ACTIVITY -
Retype the data that follows exactly. No pictures belong in the copy.

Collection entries
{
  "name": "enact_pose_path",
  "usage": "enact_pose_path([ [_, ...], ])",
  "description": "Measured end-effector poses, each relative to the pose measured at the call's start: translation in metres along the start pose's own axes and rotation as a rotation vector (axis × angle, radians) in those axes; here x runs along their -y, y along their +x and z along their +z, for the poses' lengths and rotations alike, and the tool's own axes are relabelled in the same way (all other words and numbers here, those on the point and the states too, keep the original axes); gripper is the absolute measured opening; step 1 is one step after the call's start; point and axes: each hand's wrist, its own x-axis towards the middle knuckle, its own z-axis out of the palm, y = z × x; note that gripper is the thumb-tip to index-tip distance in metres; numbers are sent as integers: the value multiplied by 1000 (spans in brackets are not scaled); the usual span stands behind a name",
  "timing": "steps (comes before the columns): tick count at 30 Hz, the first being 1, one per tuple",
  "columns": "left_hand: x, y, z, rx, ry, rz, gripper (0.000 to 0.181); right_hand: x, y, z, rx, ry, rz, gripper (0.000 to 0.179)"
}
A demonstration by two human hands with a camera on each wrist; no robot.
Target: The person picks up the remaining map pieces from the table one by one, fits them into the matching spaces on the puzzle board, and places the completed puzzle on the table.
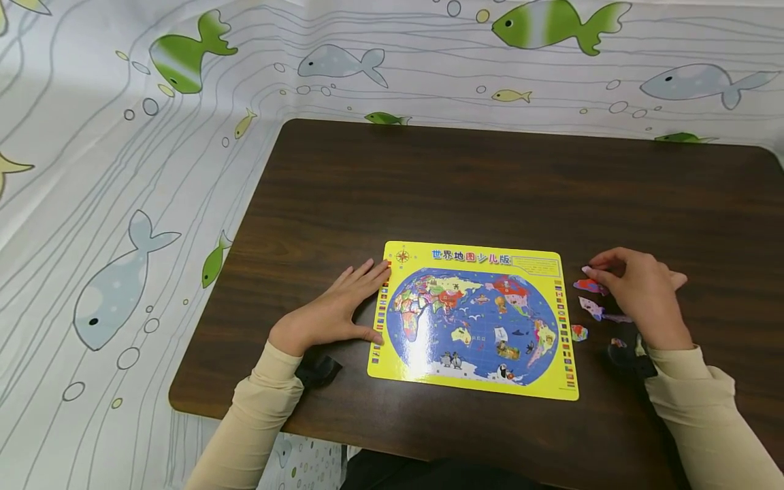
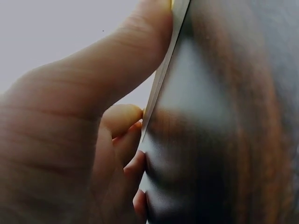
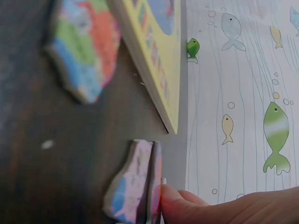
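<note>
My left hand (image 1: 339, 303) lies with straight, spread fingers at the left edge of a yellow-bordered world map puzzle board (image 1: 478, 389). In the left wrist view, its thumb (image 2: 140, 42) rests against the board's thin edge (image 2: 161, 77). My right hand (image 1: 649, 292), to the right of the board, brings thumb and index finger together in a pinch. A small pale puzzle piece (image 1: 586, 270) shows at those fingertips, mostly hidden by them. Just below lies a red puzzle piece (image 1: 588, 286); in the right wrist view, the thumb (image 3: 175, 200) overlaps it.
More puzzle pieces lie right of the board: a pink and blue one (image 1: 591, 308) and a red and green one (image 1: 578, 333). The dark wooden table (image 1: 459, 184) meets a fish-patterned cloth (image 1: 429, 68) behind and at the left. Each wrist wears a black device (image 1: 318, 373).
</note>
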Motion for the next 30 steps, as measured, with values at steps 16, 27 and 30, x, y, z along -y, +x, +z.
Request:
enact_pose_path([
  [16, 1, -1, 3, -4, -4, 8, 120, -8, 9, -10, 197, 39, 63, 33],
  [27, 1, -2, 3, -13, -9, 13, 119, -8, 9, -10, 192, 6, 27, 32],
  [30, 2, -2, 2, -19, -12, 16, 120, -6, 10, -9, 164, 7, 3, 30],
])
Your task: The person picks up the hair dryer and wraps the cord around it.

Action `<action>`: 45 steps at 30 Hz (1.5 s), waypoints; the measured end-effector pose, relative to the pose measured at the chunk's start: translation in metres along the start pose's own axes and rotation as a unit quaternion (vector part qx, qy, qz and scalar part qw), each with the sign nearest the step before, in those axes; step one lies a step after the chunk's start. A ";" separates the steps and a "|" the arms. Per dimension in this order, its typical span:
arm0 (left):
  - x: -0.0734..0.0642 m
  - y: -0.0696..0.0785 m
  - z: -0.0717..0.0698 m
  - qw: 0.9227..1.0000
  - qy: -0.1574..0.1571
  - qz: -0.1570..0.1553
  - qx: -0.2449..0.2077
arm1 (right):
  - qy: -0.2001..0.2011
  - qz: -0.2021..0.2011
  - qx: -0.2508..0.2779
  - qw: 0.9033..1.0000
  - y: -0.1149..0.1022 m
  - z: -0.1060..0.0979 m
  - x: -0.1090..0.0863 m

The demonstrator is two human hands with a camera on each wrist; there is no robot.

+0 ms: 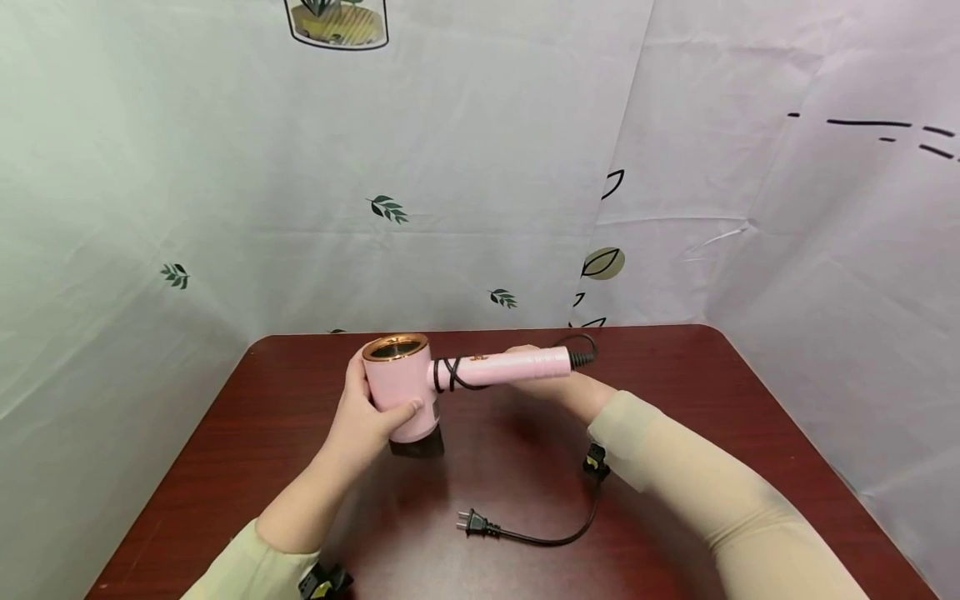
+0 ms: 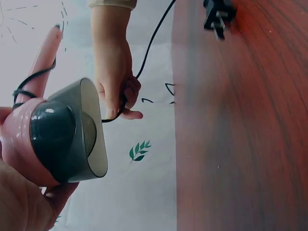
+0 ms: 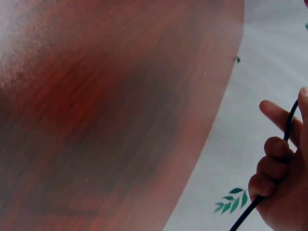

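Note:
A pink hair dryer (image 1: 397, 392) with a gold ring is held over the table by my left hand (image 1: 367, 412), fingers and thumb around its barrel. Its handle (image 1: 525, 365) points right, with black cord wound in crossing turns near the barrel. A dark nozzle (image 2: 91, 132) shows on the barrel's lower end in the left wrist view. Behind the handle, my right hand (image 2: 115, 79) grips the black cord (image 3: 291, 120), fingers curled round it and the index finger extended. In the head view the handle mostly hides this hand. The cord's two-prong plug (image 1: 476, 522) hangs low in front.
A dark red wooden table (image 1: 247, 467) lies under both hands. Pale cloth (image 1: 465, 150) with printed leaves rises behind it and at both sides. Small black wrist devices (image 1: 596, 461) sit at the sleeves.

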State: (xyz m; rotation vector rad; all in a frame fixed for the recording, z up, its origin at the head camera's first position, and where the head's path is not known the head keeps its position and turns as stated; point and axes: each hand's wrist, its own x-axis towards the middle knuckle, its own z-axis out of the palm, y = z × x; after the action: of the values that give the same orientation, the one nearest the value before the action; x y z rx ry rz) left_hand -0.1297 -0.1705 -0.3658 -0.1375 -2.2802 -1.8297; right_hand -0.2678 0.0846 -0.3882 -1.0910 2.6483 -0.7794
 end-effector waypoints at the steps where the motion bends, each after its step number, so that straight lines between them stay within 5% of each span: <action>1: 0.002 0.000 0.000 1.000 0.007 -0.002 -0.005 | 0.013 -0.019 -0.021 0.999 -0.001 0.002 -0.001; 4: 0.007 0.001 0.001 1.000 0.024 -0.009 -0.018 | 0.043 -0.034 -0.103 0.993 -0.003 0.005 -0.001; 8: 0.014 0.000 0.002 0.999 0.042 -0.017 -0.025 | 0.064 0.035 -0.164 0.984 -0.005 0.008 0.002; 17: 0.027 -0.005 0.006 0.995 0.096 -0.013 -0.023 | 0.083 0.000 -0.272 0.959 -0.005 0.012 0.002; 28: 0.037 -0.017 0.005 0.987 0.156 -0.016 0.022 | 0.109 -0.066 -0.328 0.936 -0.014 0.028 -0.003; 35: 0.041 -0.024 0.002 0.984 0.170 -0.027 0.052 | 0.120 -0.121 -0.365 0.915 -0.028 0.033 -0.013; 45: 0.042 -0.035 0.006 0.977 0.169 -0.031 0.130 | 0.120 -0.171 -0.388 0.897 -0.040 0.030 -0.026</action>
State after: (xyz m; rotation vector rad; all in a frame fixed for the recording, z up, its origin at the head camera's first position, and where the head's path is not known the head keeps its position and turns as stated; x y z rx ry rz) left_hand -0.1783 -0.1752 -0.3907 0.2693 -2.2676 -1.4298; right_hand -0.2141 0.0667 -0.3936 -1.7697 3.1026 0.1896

FINAL ANSWER -
{
  "name": "enact_pose_path",
  "usage": "enact_pose_path([ [_, ...], ])",
  "description": "Measured end-effector poses, each relative to the pose measured at the call's start: translation in metres along the start pose's own axes and rotation as a rotation vector (axis × angle, radians) in those axes; here x runs along their -y, y along their +x and z along their +z, for the poses' lengths and rotations alike, and the tool's own axes are relabelled in the same way (all other words and numbers here, those on the point and the states too, keep the original axes); gripper is the absolute measured opening; step 1 is one step after the call's start; point and axes: each hand's wrist, its own x-axis towards the middle knuckle, its own z-axis out of the palm, y = z × x; note that gripper is the thumb-tip to index-tip distance in metres; numbers are sent as integers: the value multiplied by 1000 (spans in brackets are not scaled); the usual span stands behind a name",
  "timing": "steps (comes before the columns): tick count at 30 Hz, the first being 1, one per tuple",
  "columns": "left_hand: x, y, z, rx, ry, rz, gripper (0.000 to 0.181); right_hand: x, y, z, rx, ry, rz, gripper (0.000 to 0.179)"
}
A demonstration by two human hands with a camera on each wrist; no robot.
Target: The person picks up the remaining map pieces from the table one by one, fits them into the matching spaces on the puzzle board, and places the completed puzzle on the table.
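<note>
My left hand (image 1: 339, 303) lies with straight, spread fingers at the left edge of a yellow-bordered world map puzzle board (image 1: 478, 389). In the left wrist view, its thumb (image 2: 140, 42) rests against the board's thin edge (image 2: 161, 77). My right hand (image 1: 649, 292), to the right of the board, brings thumb and index finger together in a pinch. A small pale puzzle piece (image 1: 586, 270) shows at those fingertips, mostly hidden by them. Just below lies a red puzzle piece (image 1: 588, 286); in the right wrist view, the thumb (image 3: 175, 200) overlaps it.
More puzzle pieces lie right of the board: a pink and blue one (image 1: 591, 308) and a red and green one (image 1: 578, 333). The dark wooden table (image 1: 459, 184) meets a fish-patterned cloth (image 1: 429, 68) behind and at the left. Each wrist wears a black device (image 1: 318, 373).
</note>
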Motion for the next 30 steps, as measured, with values at steps 16, 27 and 30, x, y, z along -y, +x, +z.
Request:
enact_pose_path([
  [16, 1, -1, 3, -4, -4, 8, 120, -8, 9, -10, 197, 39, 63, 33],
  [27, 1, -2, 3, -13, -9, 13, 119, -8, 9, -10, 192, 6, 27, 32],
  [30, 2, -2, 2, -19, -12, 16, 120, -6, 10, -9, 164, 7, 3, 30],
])
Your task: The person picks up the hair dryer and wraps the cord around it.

Action `<action>`: 45 steps at 30 Hz (1.5 s), waypoints; the measured end-effector pose, relative to the pose measured at the chunk's start: translation in metres along the start pose's own axes and rotation as a unit quaternion (vector part qx, qy, qz and scalar part qw), each with the sign nearest the step before, in those axes; step one lies a step after the chunk's start. A ";" separates the steps and a "|" the arms. Per dimension in this order, its typical span:
arm0 (left):
  - x: -0.0734..0.0642 m
  - y: -0.0696..0.0785 m
  - z: -0.0717..0.0698 m
  - qw: 0.9227..1.0000
  - qy: -0.1574..0.1571
  - qz: -0.1570..0.1553
  - qx: -0.2449..0.2077
arm1 (right):
  - qy: -0.2001..0.2011
  - qz: -0.2021..0.2011
  - qx: -0.2508..0.2779
  - qw: 0.9033..1.0000
  - y: -0.1149..0.1022 m
  - z: -0.1060..0.0979 m
  - x: -0.1090..0.0863 m

The demonstrator is two human hands with a camera on each wrist; there is no robot.

+0 ms: 
+0 ms: 
+0 ms: 

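Note:
A pink hair dryer (image 1: 397, 392) with a gold ring is held over the table by my left hand (image 1: 367, 412), fingers and thumb around its barrel. Its handle (image 1: 525, 365) points right, with black cord wound in crossing turns near the barrel. A dark nozzle (image 2: 91, 132) shows on the barrel's lower end in the left wrist view. Behind the handle, my right hand (image 2: 115, 79) grips the black cord (image 3: 291, 120), fingers curled round it and the index finger extended. In the head view the handle mostly hides this hand. The cord's two-prong plug (image 1: 476, 522) hangs low in front.
A dark red wooden table (image 1: 247, 467) lies under both hands. Pale cloth (image 1: 465, 150) with printed leaves rises behind it and at both sides. Small black wrist devices (image 1: 596, 461) sit at the sleeves.
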
State: (xyz m; rotation vector rad; all in a frame fixed for the recording, z up, its origin at the head camera's first position, and where the head's path is not known the head keeps its position and turns as stated; point and axes: each hand's wrist, its own x-axis towards the middle knuckle, its own z-axis out of the palm, y = z × x; after the action: of the values that give the same orientation, the one nearest the value before the action; x y z rx ry rz) left_hand -0.1297 -0.1705 -0.3658 -0.1375 -2.2802 -1.8297; right_hand -0.2678 0.0846 -0.3882 -1.0910 2.6483 -0.7794
 end-effector waypoints at the steps where the motion bends, each after its step number, so that straight lines between them stay within 5% of each span: <action>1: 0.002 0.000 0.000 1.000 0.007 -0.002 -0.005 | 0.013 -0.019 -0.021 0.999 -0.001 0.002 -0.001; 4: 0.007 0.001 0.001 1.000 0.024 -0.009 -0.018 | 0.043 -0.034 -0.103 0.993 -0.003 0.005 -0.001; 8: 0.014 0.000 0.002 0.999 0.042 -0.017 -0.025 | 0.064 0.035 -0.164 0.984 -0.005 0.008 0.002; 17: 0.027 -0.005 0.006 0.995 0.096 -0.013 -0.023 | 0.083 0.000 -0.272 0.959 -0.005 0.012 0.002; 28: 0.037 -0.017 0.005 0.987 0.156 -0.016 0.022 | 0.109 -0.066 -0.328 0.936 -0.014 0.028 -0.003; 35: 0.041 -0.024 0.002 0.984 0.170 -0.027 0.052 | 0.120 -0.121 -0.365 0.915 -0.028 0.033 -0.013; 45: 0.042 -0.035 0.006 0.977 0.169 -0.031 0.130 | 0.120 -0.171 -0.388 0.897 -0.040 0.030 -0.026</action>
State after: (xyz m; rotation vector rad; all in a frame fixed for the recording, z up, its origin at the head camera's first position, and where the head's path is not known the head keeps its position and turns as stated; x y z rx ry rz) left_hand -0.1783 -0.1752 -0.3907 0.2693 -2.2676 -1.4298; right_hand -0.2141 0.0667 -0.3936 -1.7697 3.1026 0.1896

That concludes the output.